This study was undertaken to assess the anthropogenic impact on metal concentrations of urban roadside sediments (N = 633) in Seoul city, Korea and to estimate the potential mobility of selected metals (Zn, Cu, Pb, Cr, Ni, and Cd) using sequential extraction. Comparison of metal concentrations in roadside sediments with mean background values in sediments collected from first- or second-order streams in Korea shows that Zn, Cu and Pb are most affected by anthropogenic inputs. The 206Pb/207Pb ratios of roadside sediments (range = 1.1419-1.1681; mean 1.1576 ± 0.0068) suggest that Pb is mainly derived from industrial sources rather than from leaded gasoline. A five-step sequential extraction of roadside sediments showed that Zn, Cd and to a lesser degree Ni occur predominantly in the carbonate bound fraction, while Pb is highest in the reducible fraction, Cu in the organic fraction, and Cr in the residual fraction. It was found that the concentrations in the readily available exchangeable fraction were generally low for most metals examined, except for Ni whose exchangeable fraction was appreciable (average 15.2%). Considering the proportion of metals bound to the exchangeable and carbonate fractions, the comparative mobility of metals probably decreases in the order of Zn > Ni > Cd > Pb > Cu > Cr. As potential changes of redox state and pH may remobilize the metals bound to carbonates, reducible, and/or organic matter, and may release and flush them through drain networks into streams, careful monitoring of environmental conditions appears to be very important. With respect to ecotoxicity, it is apparent the Zn and Cu pollution is of particular concern in Seoul city.

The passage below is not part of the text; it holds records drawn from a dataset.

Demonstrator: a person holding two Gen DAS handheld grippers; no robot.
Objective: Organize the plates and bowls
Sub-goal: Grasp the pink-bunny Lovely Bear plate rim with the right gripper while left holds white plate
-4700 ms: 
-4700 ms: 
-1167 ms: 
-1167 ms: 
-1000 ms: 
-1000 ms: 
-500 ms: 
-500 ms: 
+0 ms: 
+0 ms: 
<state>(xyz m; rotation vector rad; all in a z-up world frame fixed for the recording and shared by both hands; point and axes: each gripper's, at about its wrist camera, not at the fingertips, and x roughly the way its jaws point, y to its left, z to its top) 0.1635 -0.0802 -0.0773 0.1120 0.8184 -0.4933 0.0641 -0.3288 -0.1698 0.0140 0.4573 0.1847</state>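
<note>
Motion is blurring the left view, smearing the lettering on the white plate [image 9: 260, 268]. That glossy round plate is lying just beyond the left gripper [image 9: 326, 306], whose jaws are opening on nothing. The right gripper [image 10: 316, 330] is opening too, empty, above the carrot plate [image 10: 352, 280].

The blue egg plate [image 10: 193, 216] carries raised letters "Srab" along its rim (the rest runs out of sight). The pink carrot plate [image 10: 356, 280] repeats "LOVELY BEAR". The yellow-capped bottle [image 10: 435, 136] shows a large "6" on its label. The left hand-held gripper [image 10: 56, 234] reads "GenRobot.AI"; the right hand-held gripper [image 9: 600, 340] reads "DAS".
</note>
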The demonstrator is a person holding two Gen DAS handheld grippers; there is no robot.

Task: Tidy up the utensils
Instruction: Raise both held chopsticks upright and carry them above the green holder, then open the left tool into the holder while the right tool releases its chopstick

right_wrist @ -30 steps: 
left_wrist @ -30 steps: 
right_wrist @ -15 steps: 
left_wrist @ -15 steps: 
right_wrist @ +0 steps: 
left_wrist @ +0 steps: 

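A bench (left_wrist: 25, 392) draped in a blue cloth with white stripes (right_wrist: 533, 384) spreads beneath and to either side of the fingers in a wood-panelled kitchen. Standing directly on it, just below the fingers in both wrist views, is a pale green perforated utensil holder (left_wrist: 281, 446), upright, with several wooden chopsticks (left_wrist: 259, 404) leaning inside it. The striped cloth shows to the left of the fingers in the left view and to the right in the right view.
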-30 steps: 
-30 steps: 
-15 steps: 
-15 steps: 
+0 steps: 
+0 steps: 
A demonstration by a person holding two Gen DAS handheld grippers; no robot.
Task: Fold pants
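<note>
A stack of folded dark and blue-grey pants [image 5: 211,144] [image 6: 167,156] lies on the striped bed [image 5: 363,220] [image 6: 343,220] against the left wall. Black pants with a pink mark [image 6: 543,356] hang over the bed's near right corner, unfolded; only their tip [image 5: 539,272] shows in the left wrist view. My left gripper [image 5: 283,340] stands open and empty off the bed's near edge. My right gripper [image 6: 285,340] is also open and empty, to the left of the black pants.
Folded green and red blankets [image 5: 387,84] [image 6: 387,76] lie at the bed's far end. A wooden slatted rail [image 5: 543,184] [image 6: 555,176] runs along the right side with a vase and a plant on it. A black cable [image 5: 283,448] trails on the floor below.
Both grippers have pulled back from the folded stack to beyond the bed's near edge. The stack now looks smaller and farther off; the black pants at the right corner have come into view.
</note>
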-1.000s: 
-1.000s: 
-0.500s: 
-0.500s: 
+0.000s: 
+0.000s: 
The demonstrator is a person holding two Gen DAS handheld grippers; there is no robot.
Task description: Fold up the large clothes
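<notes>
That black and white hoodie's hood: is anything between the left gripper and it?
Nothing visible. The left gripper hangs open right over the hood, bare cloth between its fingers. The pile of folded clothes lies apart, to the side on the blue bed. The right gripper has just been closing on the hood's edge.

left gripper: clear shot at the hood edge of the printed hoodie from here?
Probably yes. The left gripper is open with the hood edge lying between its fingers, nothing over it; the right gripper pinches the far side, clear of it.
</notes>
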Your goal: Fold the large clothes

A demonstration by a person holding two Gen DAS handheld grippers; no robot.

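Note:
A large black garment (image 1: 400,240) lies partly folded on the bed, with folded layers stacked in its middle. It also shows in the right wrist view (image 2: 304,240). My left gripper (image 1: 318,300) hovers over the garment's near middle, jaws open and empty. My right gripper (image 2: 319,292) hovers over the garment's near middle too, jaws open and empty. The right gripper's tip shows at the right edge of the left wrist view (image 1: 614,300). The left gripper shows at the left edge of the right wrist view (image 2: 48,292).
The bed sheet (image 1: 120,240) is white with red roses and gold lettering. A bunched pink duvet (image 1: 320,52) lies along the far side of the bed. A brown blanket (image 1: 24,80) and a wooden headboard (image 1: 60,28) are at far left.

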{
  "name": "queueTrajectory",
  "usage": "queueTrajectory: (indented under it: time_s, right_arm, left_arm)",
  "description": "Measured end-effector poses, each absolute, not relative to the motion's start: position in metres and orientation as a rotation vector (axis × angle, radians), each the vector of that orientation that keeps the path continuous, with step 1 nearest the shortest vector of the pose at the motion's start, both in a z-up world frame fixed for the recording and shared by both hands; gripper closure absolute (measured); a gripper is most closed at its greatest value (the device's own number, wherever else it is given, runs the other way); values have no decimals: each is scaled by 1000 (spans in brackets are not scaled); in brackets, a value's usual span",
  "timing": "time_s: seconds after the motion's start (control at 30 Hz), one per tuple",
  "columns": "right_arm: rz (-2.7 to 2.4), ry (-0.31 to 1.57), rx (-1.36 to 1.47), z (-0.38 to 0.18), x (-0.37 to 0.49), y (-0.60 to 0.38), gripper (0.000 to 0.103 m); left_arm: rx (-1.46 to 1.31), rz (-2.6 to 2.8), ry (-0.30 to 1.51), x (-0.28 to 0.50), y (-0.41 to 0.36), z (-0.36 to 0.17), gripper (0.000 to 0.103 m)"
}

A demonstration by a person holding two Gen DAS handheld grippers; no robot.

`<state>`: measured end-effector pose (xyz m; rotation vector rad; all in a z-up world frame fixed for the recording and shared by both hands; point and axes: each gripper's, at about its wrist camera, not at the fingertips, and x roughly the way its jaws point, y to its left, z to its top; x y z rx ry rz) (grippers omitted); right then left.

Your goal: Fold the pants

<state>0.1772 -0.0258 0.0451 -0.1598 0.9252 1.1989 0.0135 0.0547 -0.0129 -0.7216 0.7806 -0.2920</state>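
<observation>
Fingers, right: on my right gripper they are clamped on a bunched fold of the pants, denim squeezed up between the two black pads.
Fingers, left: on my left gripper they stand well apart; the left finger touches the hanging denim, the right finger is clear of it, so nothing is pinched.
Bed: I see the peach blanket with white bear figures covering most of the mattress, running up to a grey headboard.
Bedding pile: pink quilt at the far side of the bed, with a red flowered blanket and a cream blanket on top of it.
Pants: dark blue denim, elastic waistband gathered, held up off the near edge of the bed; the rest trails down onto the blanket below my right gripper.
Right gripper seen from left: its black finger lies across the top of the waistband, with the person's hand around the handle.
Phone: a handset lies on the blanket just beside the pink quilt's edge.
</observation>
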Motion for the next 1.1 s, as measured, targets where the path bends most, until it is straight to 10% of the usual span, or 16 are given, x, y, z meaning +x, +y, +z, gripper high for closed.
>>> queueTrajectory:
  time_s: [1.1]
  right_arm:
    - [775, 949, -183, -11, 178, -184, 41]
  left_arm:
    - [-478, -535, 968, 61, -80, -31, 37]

Bibliographical noteFunding Information:
This research was supported by a grant (1999-2-131-001-3) from the Korea Science and Engineering Foundation. The third author (S.T. Yun) received a support from the Environmental Geosphere Research Laboratory (EGRL) of Korea University. We should acknowledge the reviewers and editor for their constructive and thoughtful comments on the manuscript.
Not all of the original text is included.